Simulation: While running under load, tell the load balancer to stop serving traffic.
Result:
Slow Mysql replication
Simulation: While running under load, turn off replication to one of the mysql slaves.
Result:
Slow Mysql processing
Simulation: While running under load, delay all queries from mysql by 10/20/30s. (we can obviously delay the connection, can we write a proxy that does a sleep in mysql?)
Result:
Elastic Search
Elastic Search dies
Simulation: While running under load, bring down Elastic Search nodes.
Result:
Elastic Search is slow
Simulation: While running under load, make Elastic Search reponses +30 seconds
Result:
Elastic Search node dies
Simulation: While running under load, bring down one of the Elastic Search nodes. Are there visible changes to the site.
Result:
Elastic Search load balancer dies
Processing Queues and Automated Tasks
Celery dies
Simulation:
Result:
Rabbitmq dies
Simulation:
Result:
Cron jobs stop running or die
Simulation: While the site is running normally, turn off all marketplace cron jobs for 48 hours. Examine the site for notable deviations from expected values.
(Note: need to identify all the crons. May need to call some out individually)
Result:
Redis
Redis node dies
Simulation: While running under load, bring down one of the redis nodes.
Result:
Redis responds slowly
Simulation: Add 1s delay to all redis calls
Result:
Memcache
Memcache node dies
Simulation: While running under load, bring down a single memcache node.
Result:
Memcache dies
Simulation: While running under load, turn memcache off on all memcache nodes
Result:
Memcache responds slowly
Simulation: While running under load, add a 1s delay to all results coming from memcache
Result:
Signing Services
Simulation: While running purchasing and receipt verification, shut off receipt signing.
Result:
Receipt signing service slow
Simulation: While running purchasing and receipt verification, add a 20s/30s delay to the query. (Question: how long will the client hold the connection open? We should test both sides of that)
Result:
Simulation: While testing the approval process, turn off the JAR signing service
Result:
Payments
Single payment gateway server dies (Webpay)
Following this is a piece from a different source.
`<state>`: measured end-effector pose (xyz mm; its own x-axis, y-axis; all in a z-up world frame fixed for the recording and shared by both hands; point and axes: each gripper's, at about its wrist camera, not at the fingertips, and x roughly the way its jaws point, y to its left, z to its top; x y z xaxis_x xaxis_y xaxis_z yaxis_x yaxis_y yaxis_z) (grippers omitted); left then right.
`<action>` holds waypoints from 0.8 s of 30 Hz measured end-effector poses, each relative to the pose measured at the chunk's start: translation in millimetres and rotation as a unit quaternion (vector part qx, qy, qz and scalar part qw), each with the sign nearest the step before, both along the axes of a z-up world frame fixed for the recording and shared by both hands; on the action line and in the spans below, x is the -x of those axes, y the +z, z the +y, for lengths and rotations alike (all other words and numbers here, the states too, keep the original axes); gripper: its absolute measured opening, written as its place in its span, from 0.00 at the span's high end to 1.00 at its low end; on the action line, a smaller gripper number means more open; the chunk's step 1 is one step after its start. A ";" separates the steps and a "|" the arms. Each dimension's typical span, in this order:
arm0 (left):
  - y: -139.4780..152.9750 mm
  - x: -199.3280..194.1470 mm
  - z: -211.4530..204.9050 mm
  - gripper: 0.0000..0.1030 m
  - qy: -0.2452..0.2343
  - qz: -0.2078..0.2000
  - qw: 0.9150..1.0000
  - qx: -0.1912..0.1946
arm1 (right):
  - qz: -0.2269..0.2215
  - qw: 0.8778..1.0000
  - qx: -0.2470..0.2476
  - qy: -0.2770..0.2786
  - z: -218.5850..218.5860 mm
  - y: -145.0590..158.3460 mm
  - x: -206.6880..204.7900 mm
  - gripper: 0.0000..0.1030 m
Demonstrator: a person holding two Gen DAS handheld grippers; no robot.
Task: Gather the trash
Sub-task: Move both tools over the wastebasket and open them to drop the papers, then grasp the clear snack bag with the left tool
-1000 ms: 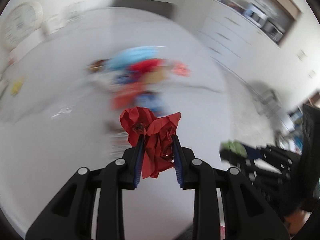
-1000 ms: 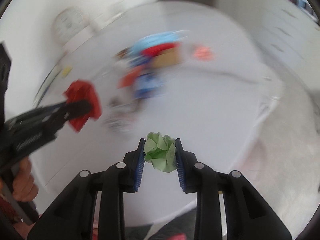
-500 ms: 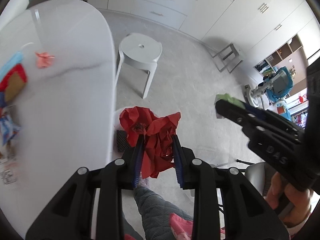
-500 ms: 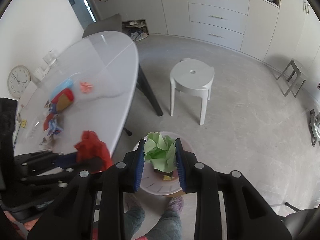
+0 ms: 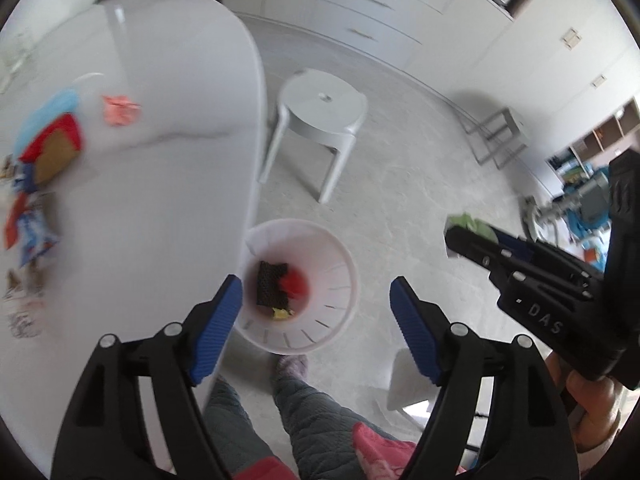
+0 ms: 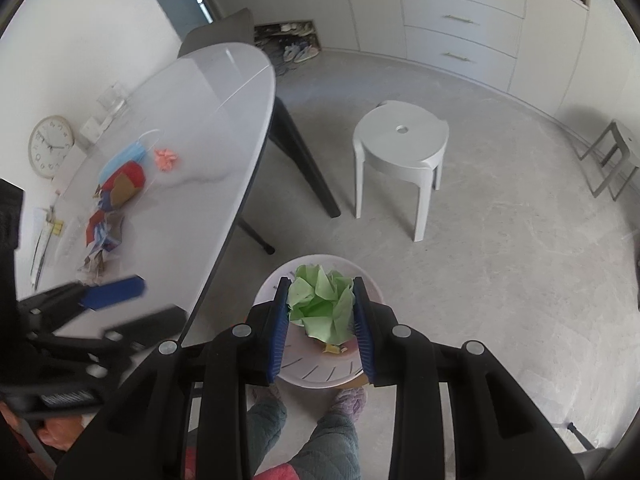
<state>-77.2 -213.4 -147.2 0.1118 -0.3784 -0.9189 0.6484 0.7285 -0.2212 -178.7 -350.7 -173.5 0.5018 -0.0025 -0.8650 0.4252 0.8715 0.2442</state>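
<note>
A white waste bin stands on the floor by the table's edge; it also shows in the right wrist view. My left gripper is open and empty above it. A red paper ball lies inside the bin with a dark piece and a yellow scrap. My right gripper is shut on a crumpled green paper ball, held above the bin. The green ball also shows in the left wrist view.
A white oval table holds a pink paper ball, a blue face mask and several wrappers. A grey stool stands on the floor beyond the bin. The person's feet are beside the bin.
My left gripper has opened and the red paper ball has dropped into the bin. My right gripper still holds the green ball, now over the bin.
</note>
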 end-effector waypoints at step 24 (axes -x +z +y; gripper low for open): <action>47.1 -66.8 190.8 0.11 0.191 -0.090 0.977 -0.003 | -0.016 0.997 0.036 0.062 106.8 37.5 -73.9 0.02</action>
<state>-10.4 -22.5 -100.1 0.4040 -0.2728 -0.8731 0.3572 0.9258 -0.1240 -104.8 -243.9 -136.0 0.5296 0.0002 -0.8482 0.3062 0.9325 0.1914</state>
Simulation: While users attempt to make a purchase, kill a gateway server.
Result:
Payment gateway load balancer dies (Webpay)
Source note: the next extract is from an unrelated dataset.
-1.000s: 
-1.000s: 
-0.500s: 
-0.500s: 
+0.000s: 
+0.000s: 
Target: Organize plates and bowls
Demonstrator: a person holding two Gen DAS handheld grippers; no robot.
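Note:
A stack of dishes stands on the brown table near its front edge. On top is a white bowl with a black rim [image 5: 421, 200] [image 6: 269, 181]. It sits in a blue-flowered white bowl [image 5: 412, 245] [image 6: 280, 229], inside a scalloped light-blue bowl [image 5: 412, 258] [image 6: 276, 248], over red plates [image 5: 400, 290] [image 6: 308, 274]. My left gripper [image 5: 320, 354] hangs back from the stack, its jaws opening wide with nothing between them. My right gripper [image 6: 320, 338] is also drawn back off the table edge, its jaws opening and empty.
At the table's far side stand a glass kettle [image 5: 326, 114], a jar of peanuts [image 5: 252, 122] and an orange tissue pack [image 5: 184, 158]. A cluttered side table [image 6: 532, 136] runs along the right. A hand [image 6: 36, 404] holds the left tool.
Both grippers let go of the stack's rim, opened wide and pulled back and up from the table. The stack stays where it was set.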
Simulation: While users attempt to make a purchase, kill the load balancer. This effectively removes the payment service.
Result:
Payment processing server dies (Solitude)
Simulation: While attempting to make purchases, bring down one of the Solitude servers
Result:
Payment processing load balancer dies (Solitude)
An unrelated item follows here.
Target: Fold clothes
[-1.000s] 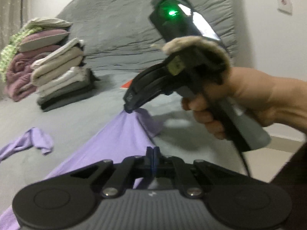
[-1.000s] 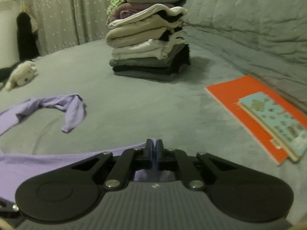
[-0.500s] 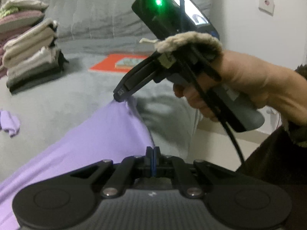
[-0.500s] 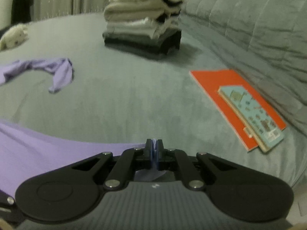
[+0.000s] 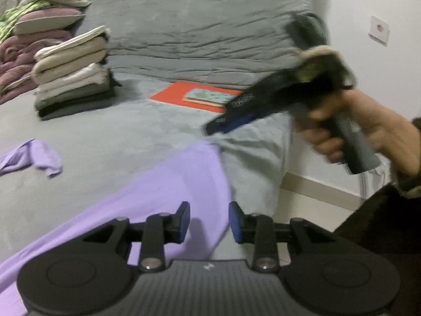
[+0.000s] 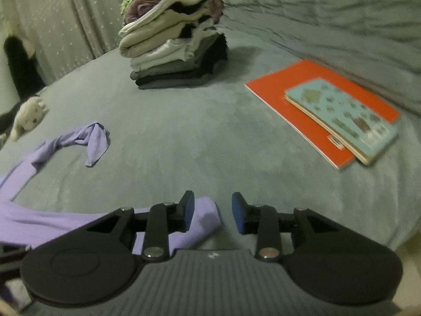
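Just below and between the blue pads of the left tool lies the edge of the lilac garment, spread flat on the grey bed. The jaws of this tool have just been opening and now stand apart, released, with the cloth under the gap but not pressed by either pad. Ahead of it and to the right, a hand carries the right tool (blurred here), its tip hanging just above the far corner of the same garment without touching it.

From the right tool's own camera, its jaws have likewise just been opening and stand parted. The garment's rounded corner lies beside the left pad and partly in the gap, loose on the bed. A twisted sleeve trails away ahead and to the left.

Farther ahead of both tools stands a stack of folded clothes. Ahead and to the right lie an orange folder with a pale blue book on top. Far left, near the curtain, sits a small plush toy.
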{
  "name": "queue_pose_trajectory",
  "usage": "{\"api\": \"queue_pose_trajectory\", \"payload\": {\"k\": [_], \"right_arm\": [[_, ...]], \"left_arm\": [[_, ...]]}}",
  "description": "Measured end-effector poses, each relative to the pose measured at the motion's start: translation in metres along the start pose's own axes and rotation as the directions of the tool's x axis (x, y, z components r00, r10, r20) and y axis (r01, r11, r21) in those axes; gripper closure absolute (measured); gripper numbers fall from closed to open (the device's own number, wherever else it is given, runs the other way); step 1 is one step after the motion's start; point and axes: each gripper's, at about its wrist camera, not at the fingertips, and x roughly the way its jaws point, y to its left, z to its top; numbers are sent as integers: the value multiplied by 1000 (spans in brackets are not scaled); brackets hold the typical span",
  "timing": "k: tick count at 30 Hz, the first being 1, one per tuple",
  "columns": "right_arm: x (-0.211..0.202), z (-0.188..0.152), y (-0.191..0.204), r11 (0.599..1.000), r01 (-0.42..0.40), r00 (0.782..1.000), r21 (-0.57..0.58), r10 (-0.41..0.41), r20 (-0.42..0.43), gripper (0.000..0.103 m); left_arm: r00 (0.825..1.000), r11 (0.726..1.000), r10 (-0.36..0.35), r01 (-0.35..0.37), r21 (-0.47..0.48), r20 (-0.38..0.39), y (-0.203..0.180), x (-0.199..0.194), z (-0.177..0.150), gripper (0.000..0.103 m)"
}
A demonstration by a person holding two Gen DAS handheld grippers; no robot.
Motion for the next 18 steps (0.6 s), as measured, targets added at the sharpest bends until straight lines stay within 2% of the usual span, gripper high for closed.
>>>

Simulation: While attempting to make purchases, bring down all of Solitude.
Result:
Payment service (Bango or Paypal) dies
Simulation: While making purchases, sever the connection between the payment servers and paypal (blackhole address in the configuration?)
Result:
Monitoring
Webtrends/analytics goes down
Simulation:
Result:
Statsd/graphite/sentry goes down
Simulation:
Result:
Syslog, CEF or Metlog goes down
Simulation:
Result:
Miscellaneous
Backend storage for images and applications dies
Simulation: While running under load, turn off the nfs hosting our images and applications
Result:
Simulation: Blackhole the ip for recaptcha and attempt to register an account.
Result:
Simulation: Turn off browserid (or blackhole it), then attempt to use the site. Should include some registration.
Result:
Simulation:
Result:
Outgoing.mozilla.org not responsive
Simulation:
Result:
REALLY BIG STUFF
DNS resolution dies
Simulation: (I have no idea how to test this one)
Result:
CDN dies
Simulation: Is this realistically testable? It's out of our hands entirely.
Result:
Webserver front end load balancer dies
Simulation: While running under load, perform a shutdown on the web load balancer
Result: